Americans are thirsty for energy drinks, so brands like Coke and Amazon are giving industry titans like Monster and Red Bull a run for their money.
Energy drinks are non-alcoholic beverages with high levels of caffeine or other stimulants (like guarana), plus amino acids (like taurine), herbs (like ginkgo) and vitamins to give busy people a quick boost. Coca Cola Co.
which has a 16.7% ownership interest in Monster Beverage
rolled out its first energy drink in Europe in April, and on Thursday a flash mob of dancers in partnership with Spotify
surprised Londoners with energetic performances and free samples of the new Coke Energy in front of the Piccadilly Circus Lights. The sugar, calorie and taurine-free Coke Energy offering 80 milligrams of caffeine (compared to 24 milligrams in a classic Coke) draws its jolt from “naturally-derived sources,” guarana extracts and B vitamins.
It’s also reviving its 2003 coffee-infused Blak beverage (which fizzled upon release) as Coca-Cola With Coffee in international markets, which will launch in more than 25 markets around the world by the end of the year. “Coke Coffee was designed to reach consumers during specific occasions and channels like the mid-afternoon energy slump of work,” CEO James Quincey said during an earnings call in April, which is part of Coke’s efforts to become a “total beverage company” beyond soda. Coke also purchased the U.K.’s Costa coffee chain for $5.1 billion, closing the deal in January.
also recently expanded its private food and beverage labels to include Solimo Red Energy Drink and Solimo Silver Energy Drink, which it openly compares to its top competitor. “If you like Monster Energy’s Zero Ultra, Sugar Free Energy Drink, we invite you to try Solimo,” reads the product description page.
As for Monster, its first-quarter earnings beat Wall Street expectations earlier this month, with sales rising 11% to $946 million from $850.9 million a year ago. It launched its zero-sugar and zero-calorie Reign “body fuel” beverage line in March, with flavors like Carnival Candy, Sour Apple, Razzle Berry and Peach Fizz. And it will continue its new-product rollout this year by launching low-calorie Dragon Tea and sugar-free Ultra Paradise drinks, Food Business News reported, along with a caramel espresso product.
Red Bull has partnered with the Sonic restaurant chain for Red Bull Slushies this summer, and also introduced a limited Summer Edition Beach Breeze flavor this month that will only be available through Labor Day.

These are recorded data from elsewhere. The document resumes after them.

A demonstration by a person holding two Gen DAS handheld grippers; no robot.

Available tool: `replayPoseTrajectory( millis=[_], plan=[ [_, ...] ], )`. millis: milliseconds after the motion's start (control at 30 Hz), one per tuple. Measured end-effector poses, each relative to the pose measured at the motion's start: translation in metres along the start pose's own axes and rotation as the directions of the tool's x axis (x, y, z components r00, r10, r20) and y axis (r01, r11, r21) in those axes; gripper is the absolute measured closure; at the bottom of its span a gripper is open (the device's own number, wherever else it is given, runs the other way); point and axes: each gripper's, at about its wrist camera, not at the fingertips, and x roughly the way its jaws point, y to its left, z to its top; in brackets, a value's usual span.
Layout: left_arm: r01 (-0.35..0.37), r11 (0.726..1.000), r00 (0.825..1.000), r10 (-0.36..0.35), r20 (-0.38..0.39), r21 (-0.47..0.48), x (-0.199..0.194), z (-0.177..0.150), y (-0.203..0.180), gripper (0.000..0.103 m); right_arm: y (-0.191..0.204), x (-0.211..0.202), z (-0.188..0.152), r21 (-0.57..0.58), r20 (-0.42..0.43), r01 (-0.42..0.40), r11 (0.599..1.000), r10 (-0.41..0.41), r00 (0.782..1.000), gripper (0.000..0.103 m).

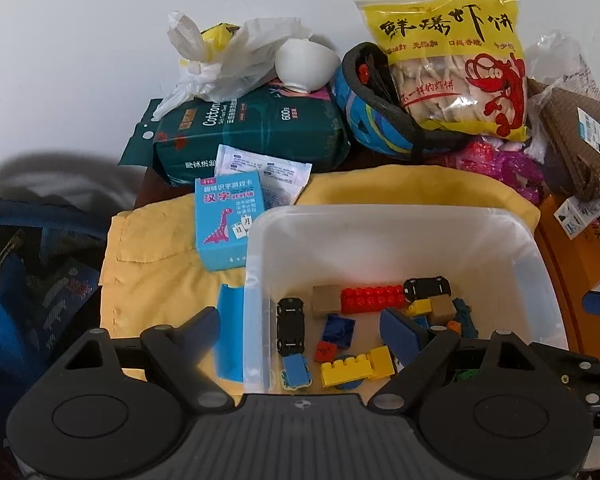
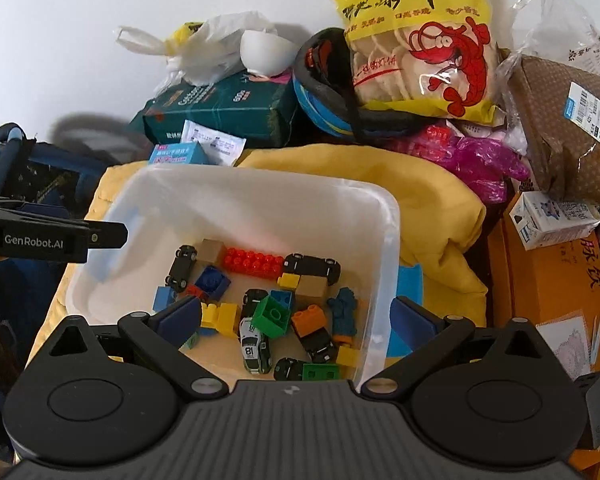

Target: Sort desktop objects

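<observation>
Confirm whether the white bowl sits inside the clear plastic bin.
No: the white bowl rests on top of the green cotton tissue pack, behind and outside the clear plastic bin, which holds toy cars and building bricks.

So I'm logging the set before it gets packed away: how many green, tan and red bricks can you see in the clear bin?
Green bricks: 2
Tan bricks: 2
Red bricks: 2
Total: 6 showing in the clear bin; more may lie hidden under the pile.
</observation>
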Motion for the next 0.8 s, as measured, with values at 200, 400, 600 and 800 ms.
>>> replayPoseTrajectory(
  millis=[200, 400, 600, 800],
  plan=[
    [0.008, 1.000, 1.000, -0.008, -0.024, 0.010, -0.001, 0.000, -0.003, 0.014, 0.004, 0.001, 0.007, -0.011, -0.030, 0.029, 1.000, -0.029, 0.999, 0.000],
    [0.008, 0.999, 0.999, -0.007, -0.044, 0.032, -0.001, 0.000, -0.008, 0.014, 0.006, 0.006, 0.007, -0.025, -0.056, 0.048, 0.999, -0.050, 0.997, 0.000],
    [0.003, 0.999, 0.999, -0.002, -0.040, 0.047, -0.002, -0.001, -0.012, 0.012, 0.000, 0.010, 0.003, -0.006, -0.061, 0.052, 0.999, -0.052, 0.997, 0.000],
    [0.006, 0.998, 1.000, -0.005, -0.004, 0.064, -0.006, -0.001, -0.016, 0.012, 0.001, 0.010, -0.003, -0.011, -0.064, 0.058, 0.998, -0.059, 0.996, 0.000]
  ],
)
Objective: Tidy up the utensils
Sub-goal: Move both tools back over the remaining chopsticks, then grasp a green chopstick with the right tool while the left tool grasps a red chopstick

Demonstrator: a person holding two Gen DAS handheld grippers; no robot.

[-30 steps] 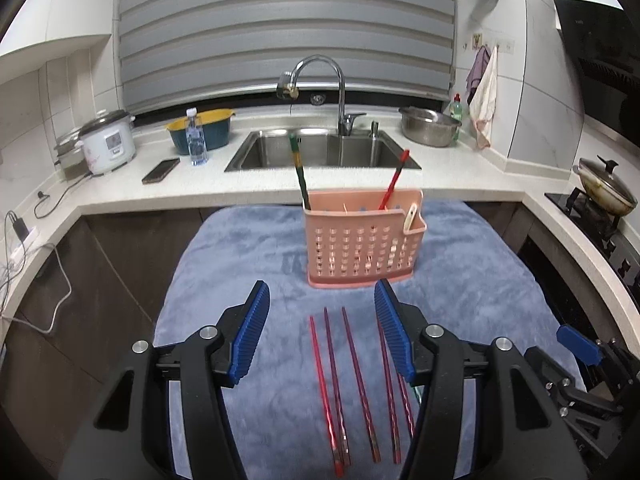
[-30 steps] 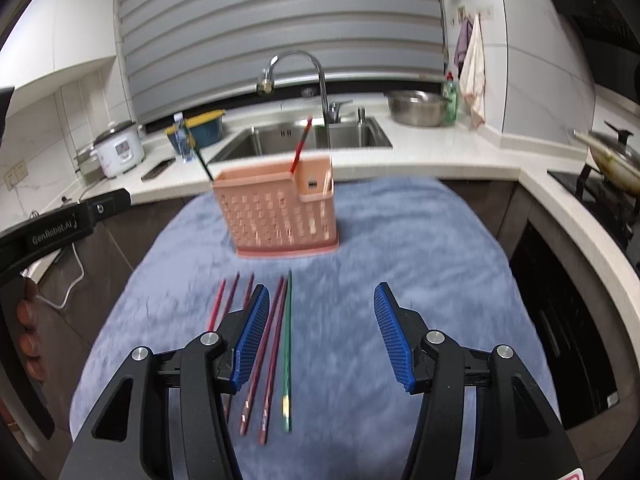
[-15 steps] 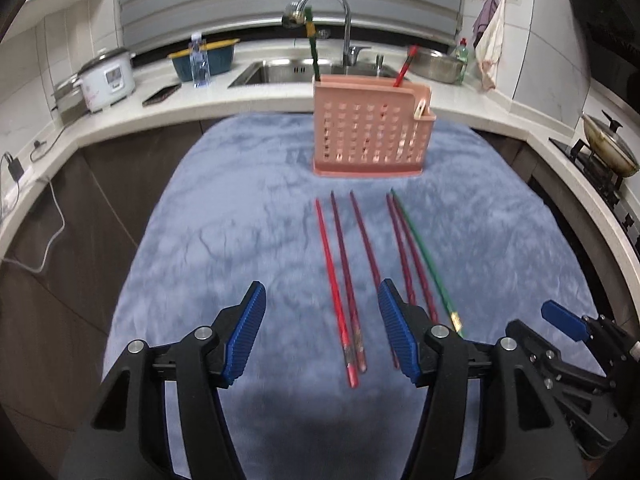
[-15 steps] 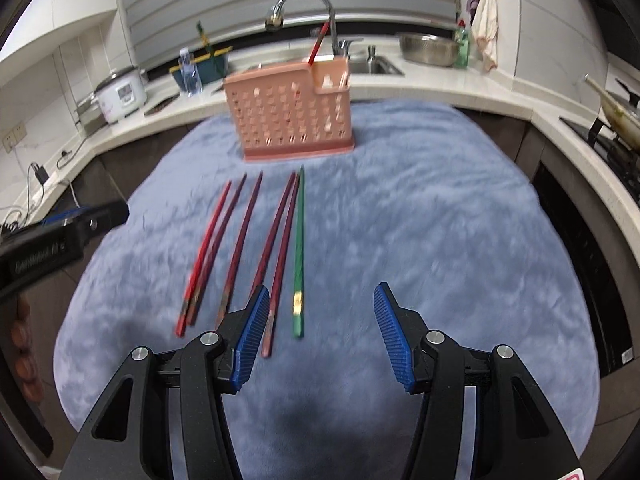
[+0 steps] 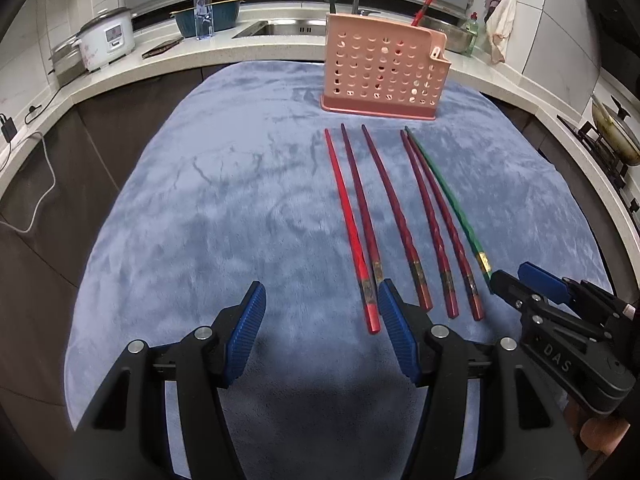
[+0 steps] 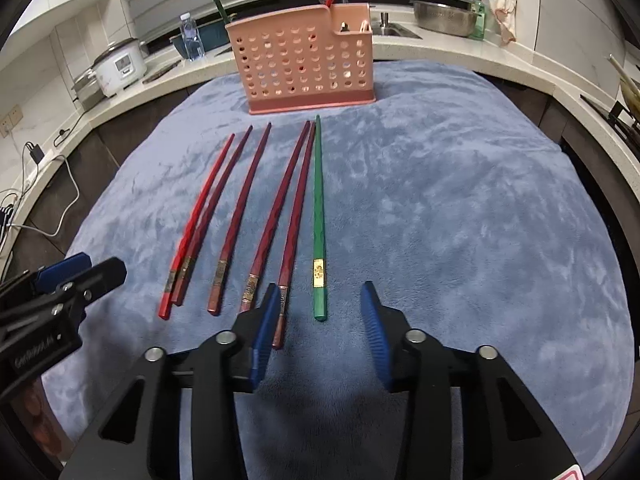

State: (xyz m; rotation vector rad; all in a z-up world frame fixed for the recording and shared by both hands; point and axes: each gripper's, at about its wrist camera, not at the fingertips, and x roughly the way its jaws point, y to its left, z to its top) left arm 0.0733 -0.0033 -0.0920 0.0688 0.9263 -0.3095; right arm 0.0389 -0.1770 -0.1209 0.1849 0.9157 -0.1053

A couple of European labels are also testing the waters, with soft-drink firm AG Barr
launching both sugar-infused and sugar-free Irn-Bru Energy drinks across the U.K. this summer, which will “combine the iconic flavour of Irn-Bru’s top secret essence with the taurine, caffeine, B vitamins and taste of an energy drink,” and boast 32 milligrams of caffeine. “Energy drinks are a really fast-growing, exciting market and we’re confident Irn-Bru Energy will wake up and shake up energy drink fans in Scotland and beyond,” marketing director Adrian Troy told the BBC. And plant-based energy drink brand Tenzing is introducing a new British raspberry and Japanese Yuzu flavor in July that will feature a “triple hit of natural caffeine, electrolytes and vitamin C.”
Americans are drinking “substantially” more energy drinks, according to a recent study appearing in the American Journal of Preventive Medicine, which found that 5.5% of young adults (ages 20 to 39) said they gulped energy drinks in 2016, up from just 0.5% in 2003.
Indeed, energy-drink launches spiked 29% in the five years leading up to 2015, Mintel reported, and sales are expected to reach about $16.9 billion in 2022. “Energy drinks remain the controversial, yet undeniably successful, wild child of the soft drinks family,” wrote Alex Beckett, Global Food and Drink Analyst at Mintel, in the report. The primary driver of global growth remains the drinks’ capacity to provide consumers with a quick and effective energy boost — something which resonates with consumers the world over.”
But several studies suggest that customers might want to sip energy drinks in moderation, including one published in the Journal of the American Heart Association on Thursday that warned such beverages may be linked to frightening side effects for your heart. A 2017 Frontiers in Public Health review of energy-drink research also associated consumption with risk-seeking behavior, mental-health problems, increased blood pressure, dental issues, obesity and kidney damage.
The American Beverage Association defended the safety of energy drinks in a statement to MarketWatch, saying: “Energy drinks have been enjoyed by millions of people around the world for more than 30 years and are recognized by government food safety agencies worldwide… as safe for consumption… America’s leading energy drink manufacturers voluntarily go beyond all federal requirements when it comes to responsible labeling and marketing practices, including displaying total caffeine content from all sources and advisory statements that the drinks are not recommended for children, pregnant or nursing women, or those sensitive to caffeine.”